W rezultacie akcje JP Morgan Chase & Co zyskały 5 proc. Wells Fargo & Co 4,6 proc., a sektorowy indeks banków KBW Banks wzrósł o 4,1 proc. Z kolei notowania spółek budowlanych wsparły dane z rynku nieruchomości. Liczba pozwoleń na budowę domów w listopadzie wzrosła o 5,7 proc. m/m i wyniosła 681 tys., co jest najwyższym poziomem od marca 2010 roku. Konsensus rynkowy przewidywał spadek z 644 tys. do 635 tys. Natomiast liczba rozpoczętych budów w listopadzie wzrosła o 9,3 proc. m/m do poziomu 685 tys., czyli najwyższego poziomu od kwietnia 2010 roku. Prognoza zakładała wzrost z 627 tys. do 630 tys. Indeks sektorowy spółek budowlanych wzrósł o 6 proc.
Natomiast spółki telekomunikacyjne zyskiwały po informacji, że AT&T wycofał swą ofertę przejęcia T-Mobile USA. Ponadto Inwestorzy dobrze przyjęli wyniki wtorkowej aukcji hiszpańskich 3- i 6- miesięcznych bonów skarbowych, których rentowności spadły o ponad połowę w porównaniu do aukcji z poprzedniego miesiąca (20 grudnia wyniosły odpowiednio 1,735 proc. i 2,435 proc.).
Wczoraj na zielono świeciły się również indeksy na europejskich parkietach. Niemiecki DAX zakończył sesję 3,11 proc nad kreską, francuski CAC 40 wzrósł o 2,73 proc. o brytyjski FTSE 100 o 1,02 proc. Podobnie jak w Stanach Zjednoczonych indeksy były ciągnęły w górę głównie przez akcje banków. Najwięcej zyskały Commerzbank oraz Deutsche Bank, które zwyżkowały o ponad 2 proc. Wzrosty nie ominęły warszawskiego parkietu. WIG 20 zakończył notowania 1,46 proc. nad kreską. Zakończona nad ranem czasu polskiego sesja azjatycka również przyniosła wzrosty.
Nastroje poprawiły się po dobrych danych z Europy i Stanów Zjednoczonych.
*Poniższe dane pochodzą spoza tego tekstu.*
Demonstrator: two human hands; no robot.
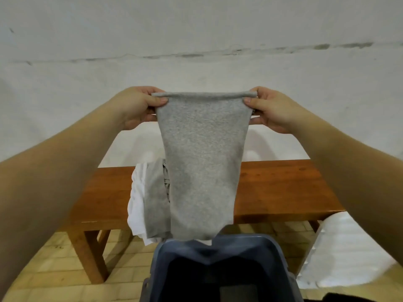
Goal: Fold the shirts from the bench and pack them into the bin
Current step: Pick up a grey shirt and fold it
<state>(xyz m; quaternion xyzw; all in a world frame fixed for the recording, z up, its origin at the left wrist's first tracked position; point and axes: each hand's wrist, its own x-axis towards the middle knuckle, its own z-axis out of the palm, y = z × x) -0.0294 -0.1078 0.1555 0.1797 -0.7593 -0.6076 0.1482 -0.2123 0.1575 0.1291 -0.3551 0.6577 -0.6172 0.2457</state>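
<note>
Nearest, below the grip: dark blue-grey plastic bin, smooth and hard-walled, with an angular moulded rim and a deep shadowed hollow. Just to its right, a crinkled white plastic bag, glossy and creased.

Above the bin, hanging straight down from the grip: a heather-grey shirt, folded into a long panel of soft, finely flecked knit, wide at the top and tapering toward the lower end, which dangles over the far rim of the bin. Top edge rolled into a thin tube, stretched taut between both hands.

At the left top corner: left hand, thumb in front, fingers curled behind, pinching the fabric. At the right top corner: right hand, same pinch, thumb pressed on the front face. Grip narrow and closed on cloth at both ends.

Behind and below the held shirt: wooden bench, reddish-brown, smooth and lightly glossy, with square legs. Draped over its front edge, lower left of the grip: a rumpled heap of white and grey shirts, soft and wrinkled.

Underneath: pale tiled floor. Farthest: rough whitewashed wall with a cracked horizontal seam.
</note>
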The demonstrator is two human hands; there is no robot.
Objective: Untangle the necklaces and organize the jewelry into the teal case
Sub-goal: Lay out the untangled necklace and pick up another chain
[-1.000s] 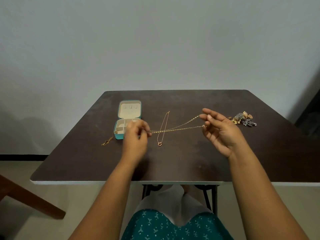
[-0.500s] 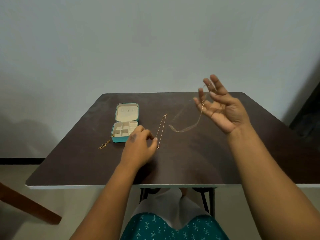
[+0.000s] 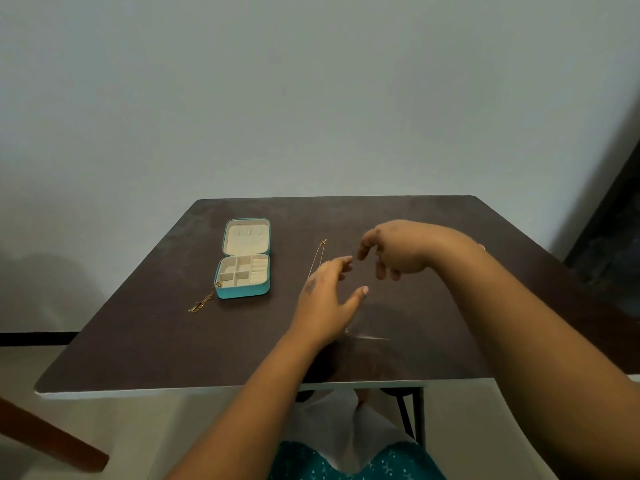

Ponadto Bank Japonii pozostawił stopy procentowe w obecnym przedziale 0- 0,1 proc., oraz ściął swoją ocenę kondycji japońskiej gospodarki, co jednak zostało odebrane jako gotowość do podjęcia działań na rzecz poprawy wzrostu gospodarczego. Tokijski indeks Nikkei 225 wzrósł o 1,48 proc. Początek dzisiejszych notowań w Europie to utrzymywanie się dobrych nastrojów i kontynuacja wzrostów. Indeksy zyskują średnio o 0,5 proc. Kalendarz makroekonomiczny nie przewiduje na dziś wielu ważnych odczytów.